その日も、ヨナはアカシアの硬い杖をつきながら、陸から海に突き出た小高い山に登った。山の頂から玄界灘を一望できるからだ。 初夏の潮風が、ヨナの高い鼻と赤ら顔を心地よく撫で、白く豊かなあご髭を梳く。
ヨナは鏡のように煌めく海を見渡し、深いため息をつきながら呟いた。
「神よ、これまでわたしは、人々のために一生懸命に働いてきました。そして女を娶り愛にも恵まれました。ところがこの年まで子を得ることは出来ず、仲間も次々とあの世へ旅立ちました。もうわたしは疲れ果てました。
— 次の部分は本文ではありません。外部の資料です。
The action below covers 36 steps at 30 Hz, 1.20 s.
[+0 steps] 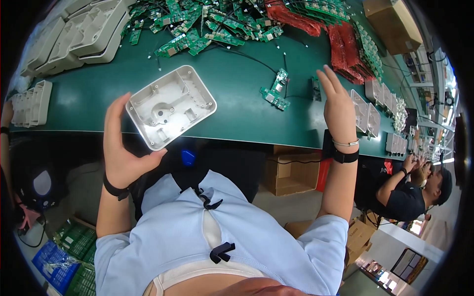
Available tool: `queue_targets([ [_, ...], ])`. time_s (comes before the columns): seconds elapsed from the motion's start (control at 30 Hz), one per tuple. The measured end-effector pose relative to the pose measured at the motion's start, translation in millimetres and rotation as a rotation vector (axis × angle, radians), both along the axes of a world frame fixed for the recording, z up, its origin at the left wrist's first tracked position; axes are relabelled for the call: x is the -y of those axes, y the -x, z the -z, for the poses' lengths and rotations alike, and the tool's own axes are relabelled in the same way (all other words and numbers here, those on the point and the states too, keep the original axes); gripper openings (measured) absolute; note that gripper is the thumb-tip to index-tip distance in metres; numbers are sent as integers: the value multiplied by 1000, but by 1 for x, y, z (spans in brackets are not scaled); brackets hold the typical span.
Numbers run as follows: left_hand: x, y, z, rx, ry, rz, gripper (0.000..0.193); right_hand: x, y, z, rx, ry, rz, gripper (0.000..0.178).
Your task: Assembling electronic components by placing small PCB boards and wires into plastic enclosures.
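Note:
A white plastic housing (pixel 170 109), an open shallow shell with posts and ribs inside, is tilted at the near edge of the table. My left hand (pixel 123 153) grips its left end, with the thumb at the near corner and the fingers along the far side. My right hand (pixel 339 106) is over the table to the right, fingers stretched out, its thumb hidden. Beside those fingertips is a small dark green circuit board (pixel 316 89); I cannot tell whether they touch. Between the hands lie green circuit boards (pixel 276 93) with a black cable.
Many green circuit boards (pixel 197 27) are heaped at the back of the green table (pixel 232 123). Red bubble wrap (pixel 343 54) lies back right. White housings are stacked at the far left (pixel 84 37) and right (pixel 368 113). A co-worker (pixel 414 192) sits to the right.

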<state>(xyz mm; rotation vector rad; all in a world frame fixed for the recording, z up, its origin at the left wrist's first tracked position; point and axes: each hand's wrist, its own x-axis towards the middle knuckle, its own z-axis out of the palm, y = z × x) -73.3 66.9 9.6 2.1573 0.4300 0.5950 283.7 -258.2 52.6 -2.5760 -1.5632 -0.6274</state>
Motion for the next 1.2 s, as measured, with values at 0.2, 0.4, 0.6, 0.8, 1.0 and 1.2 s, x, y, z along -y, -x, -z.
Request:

すでに八十歳にもなり、この先、なんの希望もないまま、ただ、この海に囲まれた島国で無駄に死を待つばかりなのでしょうか」
だが神はこたえてくれなかった。
ヨナは酷く落胆して跪き、涙を浮かべ天を仰いだ。
すると天から目も眩むほどの金色の光の柱が降りてきて、ヨナを包みこんだ。
山の頂は高い木々に覆われ、日が暮れたように薄暗かったが、今は太陽光線をじかに浴びるよほど明るかった。
ヨナは光の中で「か、神よ」天を仰ぎ見た。
すると金色に光り輝く一枚のホタテ貝が、まるで天使の羽のようにヨナの掌にゆっくり降りてきた。
腰を抜かしたヨナは掌のホタテ貝を不思議そうに覗き込む。すると貝がゆっくり開き、三寸ばかりの美しい人魚姫が姿をあらわした。
「神の御子だ」
ヨナの胸は喜びに満ちあふれ、感動に震えた。
(おばあさんに見せよう!)
ヨナは胸に人魚を大切に抱くや慌てて家路を急いだ。
家に帰り着いたヨナは、さっそくおばあさんに人魚を見せると、おばあさんも大喜び。 子宝に恵まれなかった老夫婦だったから、二人は神に感謝し、小さな人魚姫を我が子として大切に育てることにした。
思わぬ神のギフトに心躍るヨナだったが、なんと、その翌日も、翌々日も、ヨナが山の頂に登ると、光りの柱が降りてきて、天から金色に光り輝くホタテ貝が舞い降りた。
こうして、ヨナとおばあさんは、あっというまに、三人の娘の親になった。
そこでヨナは、祭祀を司る熊鰐を呼び「娘たちによい名をつけて欲しい」と相談を持ちかけた。
熊鰐はとても恐縮しながらも「はじめに天から舞い降りた姫君を『たきり姫』次に天から舞い降りた姫君を『いちきしま姫』最後に天から舞い降りた姫君を『たぎつ姫』で、いかがでしょうか」とすらすら名づけた。